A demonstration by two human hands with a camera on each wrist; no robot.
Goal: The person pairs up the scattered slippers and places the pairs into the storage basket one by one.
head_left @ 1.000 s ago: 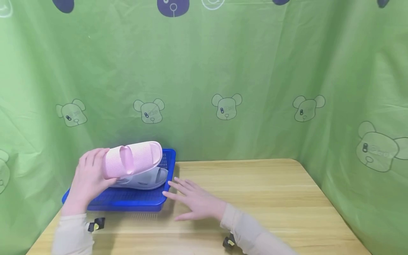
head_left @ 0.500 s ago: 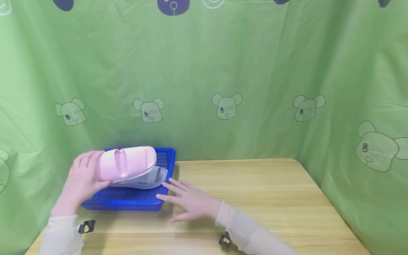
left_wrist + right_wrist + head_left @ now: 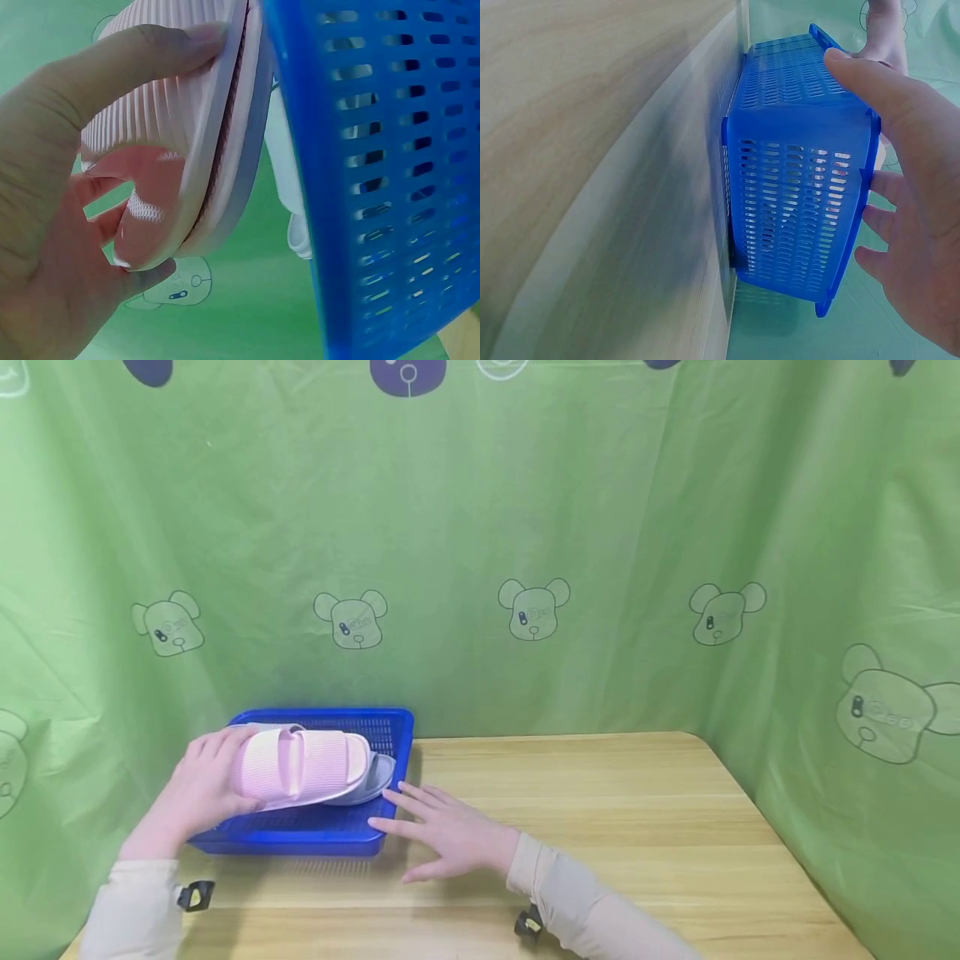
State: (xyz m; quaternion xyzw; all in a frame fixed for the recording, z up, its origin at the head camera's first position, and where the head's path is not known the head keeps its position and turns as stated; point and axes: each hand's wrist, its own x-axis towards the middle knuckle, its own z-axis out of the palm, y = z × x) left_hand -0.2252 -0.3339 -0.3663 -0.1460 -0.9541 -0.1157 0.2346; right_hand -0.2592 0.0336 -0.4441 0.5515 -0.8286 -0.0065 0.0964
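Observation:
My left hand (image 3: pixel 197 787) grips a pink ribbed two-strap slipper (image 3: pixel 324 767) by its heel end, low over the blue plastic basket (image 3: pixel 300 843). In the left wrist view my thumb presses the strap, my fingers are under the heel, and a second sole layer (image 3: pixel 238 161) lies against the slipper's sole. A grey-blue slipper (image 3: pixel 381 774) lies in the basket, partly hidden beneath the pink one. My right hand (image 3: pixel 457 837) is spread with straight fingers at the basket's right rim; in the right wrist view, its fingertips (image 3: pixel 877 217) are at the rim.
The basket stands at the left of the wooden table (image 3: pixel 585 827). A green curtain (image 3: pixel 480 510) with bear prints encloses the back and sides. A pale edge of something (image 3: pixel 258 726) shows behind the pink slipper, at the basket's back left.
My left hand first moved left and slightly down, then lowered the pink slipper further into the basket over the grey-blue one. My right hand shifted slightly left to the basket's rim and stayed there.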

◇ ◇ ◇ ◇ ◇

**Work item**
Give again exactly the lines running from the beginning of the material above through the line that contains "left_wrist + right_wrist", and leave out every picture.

**Solution to the problem**
A demonstration by two human hands with a camera on each wrist; no robot.
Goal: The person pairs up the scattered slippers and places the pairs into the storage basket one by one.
head_left @ 1.000 s ago: 
head_left @ 0.500 s ago: 
left_wrist + right_wrist + head_left @ now: 

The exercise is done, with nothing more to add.